Re: [PATCH] mm/hotplug: Only respect mem= parameter during boot stage

From: Baoquan He
Date: Tue Dec 10 2019 - 05:43:15 EST


On 12/10/19 at 11:28am, Michal Hocko wrote:
> On Tue 10-12-19 15:24:53, Baoquan He wrote:
> > On 12/09/19 at 11:07am, Michal Hocko wrote:
> > > On Fri 06-12-19 23:05:24, Baoquan He wrote:
> > > > In commit 357b4da50a62 ("x86: respect memory size limiting via mem=
> > > > parameter") a global varialbe global max_mem_size is added to store
> > > > the value which is parsed from 'mem= '. This truly stops those
> > > > DIMM from being added into system memory during boot.
> > > >
> > > > However, it also limits the later memory hotplug functionality. Any
> > > > memory board can't be hot added any more if its region is beyond the
> > > > max_mem_size. System will print error like below:
> > > >
> > > > [ 216.387164] acpi PNP0C80:02: add_memory failed
> > > > [ 216.389301] acpi PNP0C80:02: acpi_memory_enable_device() error
> > > > [ 216.392187] acpi PNP0C80:02: Enumeration failure
> > > >
> > > > >From document of 'mem =' parameter, it should be a restriction during
> > > > boot, but not impact the system memory adding/removing after booting.
> > > >
> > > > mem=nn[KMG] [KNL,BOOT] Force usage of a specific amount of memory
> > > >
> > > > So fix it by also checking if it's during SYSTEM_BOOTING stage when
> > > > restrict memory adding. Otherwise, skip the restriction.
> > >
> > > Could you be more specific about why the boot vs. later hotplug makes
> > > any difference? The documentation is explicit about the boot time but
> > > considering this seems to be like that since ever I strongly suspect
> > > that this is just an omission.
> >
> > I think the 'mem=' updating in commit 357b4da50a62 will only affect
> > those hotplugable memory regions. When I tested it, there are three
> > memmory boards, one is the normal memory region with 4G memory, and the
> > other two are hotpluggable memory boards and recorded in ACPI tables,
> > each is 1GB. When put all them three onsite before boot, they will be
> > recognized by firmware and written into e820 table and/or EFI table, then
> > kernel can read them from e820 and them as system memory, we get 6G
> > memory.
> >
> > However, if add 'mem=', like 'mme=3G', w/o commit 357b4da50a62, in e820,
> > we will only get 3G memory. Later in acpi_init(), acpi scanning will
> > search those two memory regions, and try to add them into system call
> > because the two hotpluggable memory boards are power on and ready.
> > Then we will get 3G + 1G + 1G, 5G memory. the 1st 3G is from the normal
> > memory board, its last 1G is trimmed.
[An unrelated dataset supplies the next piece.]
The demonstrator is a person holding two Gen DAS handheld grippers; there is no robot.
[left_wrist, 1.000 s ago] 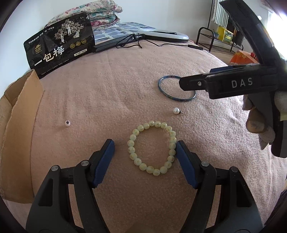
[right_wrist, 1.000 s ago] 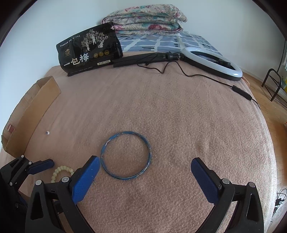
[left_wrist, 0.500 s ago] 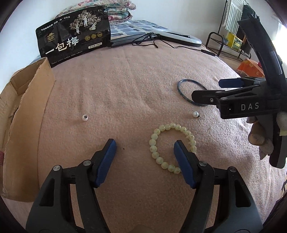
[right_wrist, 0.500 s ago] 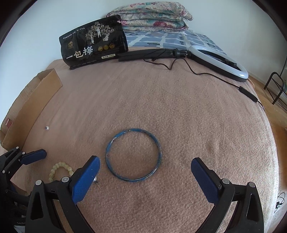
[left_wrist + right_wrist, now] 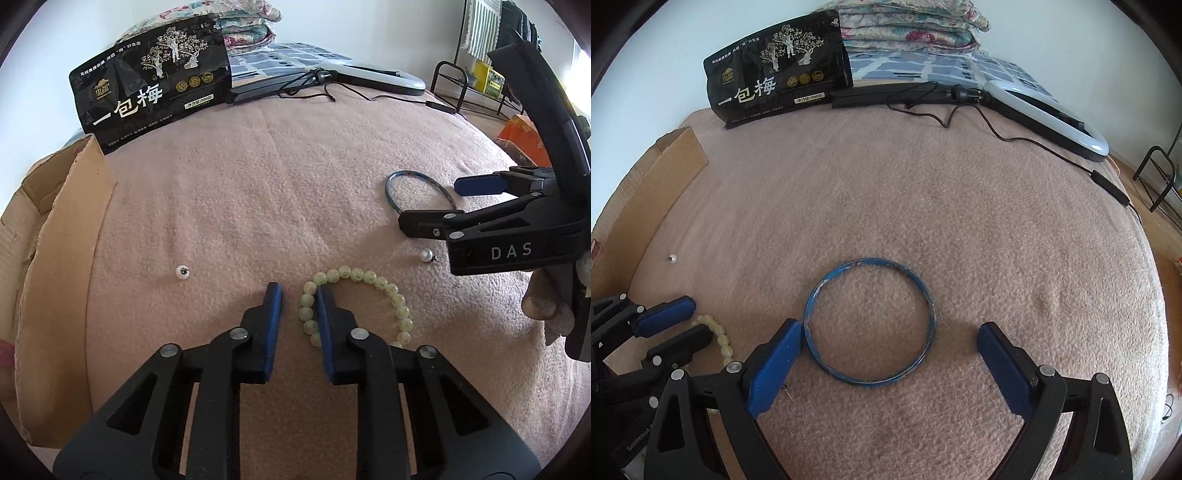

Jurgen's patch is trying to fix this
> > because the adding happens during boot time, and conflicts with 'mem='.
>
> Unless I misunderstand what you are saying this all is just expected.
> You have restricted the memory explicitly and the result is that not all
> the memory is visible.

Yes.

>
> > But after system bootup, we should be able to hot add/remove any memory
> > board. This should not be restricted by a boot-time kernel parameter
> > 'mme='. This is what I am trying to fix.
>
> This is a simple statement without any actual explanation on why. Why is
> hotplug memory special? What is the usecase? Who would want to use mem
> parameter and later expect a memory above the restrected area to be
> hotplugable?

The why is 'mem=' is used to restrict the amount of system ram during
boot. We have two ways to add system memory, one is installing DIMMs
before boot, the other is hot adding memory after boot. Without David's
use case, we may need redefine 'mem=' and change its documentation in
kernel-parameters.txt, if we don't want to fix it like this. Otherwise,
'mem=' will limit the system's upper system ram always, that is not
expected.

>
> David has provided an actual usecase [1] but this needs to be documented
> somewhere so that we do not break that accidentally in the future.
> Ideally both in code which adds the boot restriction and the kernel
> command line documentation to be explicit about BOOT restriction.
>
> [1] http://lkml.kernel.org/r/429622cf-f0f4-5d80-d39d-b0d8a6c6605f@xxxxxxxxxx

Yes, agree. As I replied in the v2 thread, I will add that into log, and
also will change text of 'mem=' in kernel-parameters.txt.

Thanks
Baoquan